HMRC stated: “The VAT Road fuel scale charges are amended with effect from 1 May 2026. Businesses must use the new scales from the start of the next prescribed accounting period beginning on or after 1 May 2026. You’ll need to work out the correct road fuel charge, based on your car’s CO2 emissions, and the length of your VAT accounting period.”
The New Rates for 2026 to 2027
The rates rise in increments of 5g per kilometre of CO2 emissions, covering the full range from the cleanest petrol mild-hybrids to large diesel SUVs and luxury saloons. For a 12-month accounting period, the VAT-inclusive charges run from £657 for vehicles producing 120g/km or less of CO2 up to £2,297 for vehicles producing 225g/km or more.
At the lower end of the scale, a company car driver using a vehicle producing 125g/km faces a 12-month charge of £983, or £246 per quarter.
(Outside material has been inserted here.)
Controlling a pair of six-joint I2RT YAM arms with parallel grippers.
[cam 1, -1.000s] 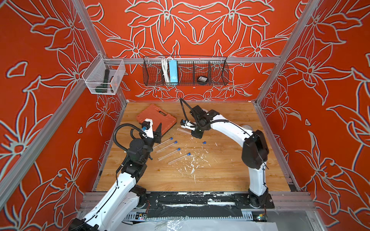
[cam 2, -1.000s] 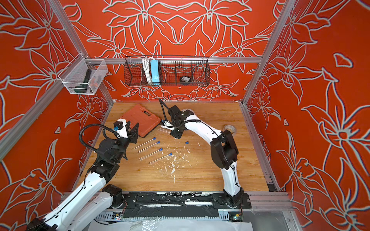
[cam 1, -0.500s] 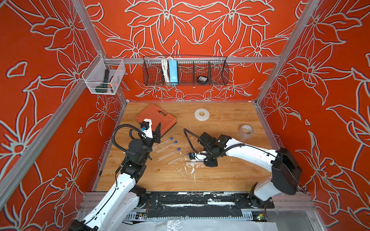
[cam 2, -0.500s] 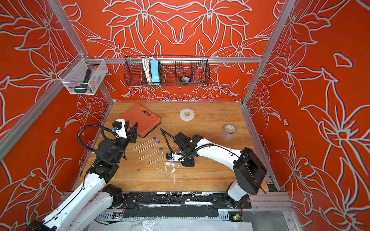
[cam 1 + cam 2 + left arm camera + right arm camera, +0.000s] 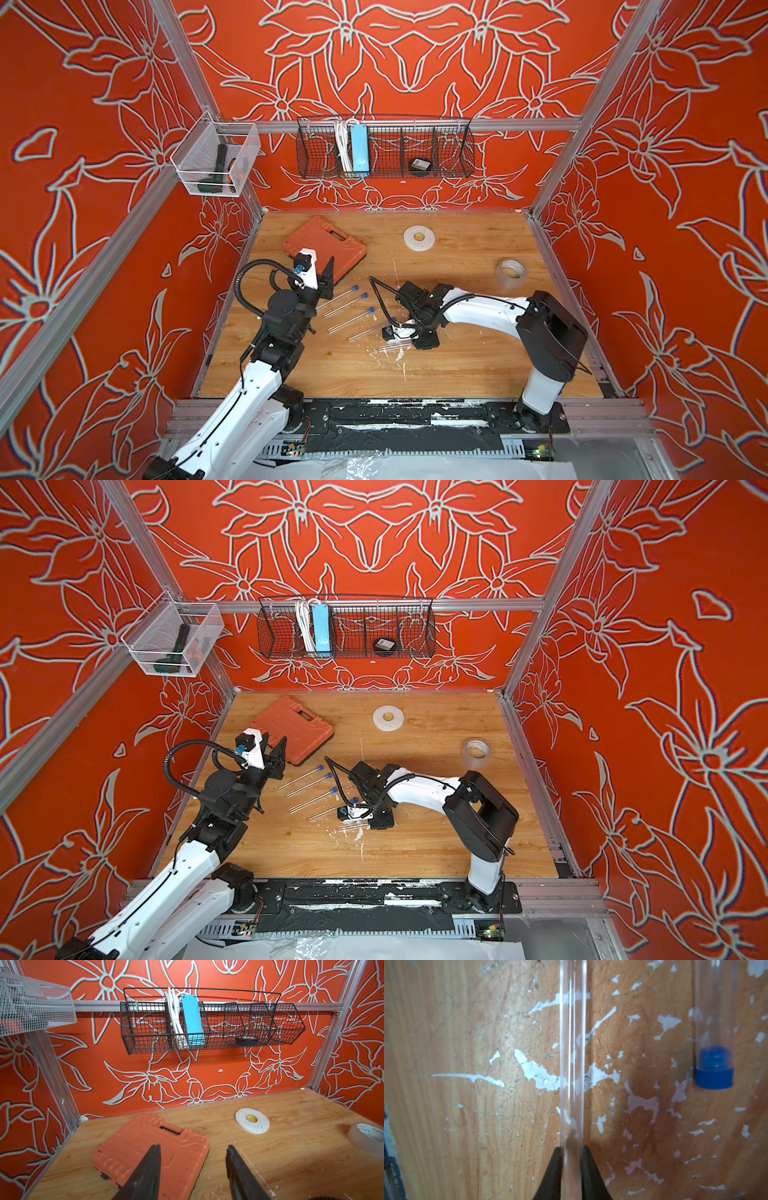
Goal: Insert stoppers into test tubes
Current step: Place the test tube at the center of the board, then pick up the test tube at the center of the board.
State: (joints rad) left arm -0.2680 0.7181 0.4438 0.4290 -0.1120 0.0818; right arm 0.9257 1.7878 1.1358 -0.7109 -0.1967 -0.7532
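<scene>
The right gripper (image 5: 572, 1150) is pinched tight on a clear test tube (image 5: 573, 1043), while at its ten o'clock the left gripper (image 5: 193, 1147) stands half-open, holding nothing.

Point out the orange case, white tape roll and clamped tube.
orange case (image 5: 176, 1147): left wrist view, lid middle.
white tape roll (image 5: 242, 1119): left wrist view, flat face.
clamped tube (image 5: 573, 1053): right wrist view, clear wall.

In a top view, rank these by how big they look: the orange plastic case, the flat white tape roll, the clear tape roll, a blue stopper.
1. Orange plastic case.
2 and 3. Flat white tape roll and clear tape roll: nearly alike, too close to rank.
4. Small blue plastic stopper.
</scene>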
A more typical family SUV or executive car at around 165g/km carries an annual charge of £1,508, or £377 per quarter. At 200g/km, common among larger premium cars and some plug-in hybrids, the annual charge reaches £1,971.
For businesses that account for VAT monthly, the charges are broken down accordingly. At 120g/km or less, the monthly charge is £54. At 165g/km it is £125 per month, and at 200g/km it reaches £163 per month.
For older vehicles that do not have a CO2 figure, HMRC determines the applicable band by engine size. The relevant CO2 equivalent is derived from the cylinder capacity, and once the correct band is identified, the same charge table applies.
What This Means If You Drive a Company Car
For most drivers, the practical impact of the updated scale charges depends on how your employer handles the VAT accounting. If your employer reclaims all fuel VAT and then accounts for the scale charge, the figures in the table are what they will be paying, and that is an internal business matter that does not typically result in a direct bill for the employee.
However, some employers pass the scale charge cost back to employees through salary arrangements or adjustments to their benefits package. If that applies to you, the updated rates for May 2026 to April 2027 will determine the amount. It is worth confirming with your payroll or fleet team what approach your employer takes and whether the new rates have been applied correctly from 1 May.
If you are self-employed and VAT-registered, and you use your vehicle for both business and private journeys, the same choice applies: track the mileage split carefully and reclaim only the business VAT, or apply the scale charge. For high-mileage drivers in larger vehicles, the mileage-tracking approach often produces a lower overall VAT cost and is worth the administrative effort. The updated rates are available in full on the GOV.UK website under VAT road fuel scale charges, and businesses should update their returns from the start of their next VAT accounting period.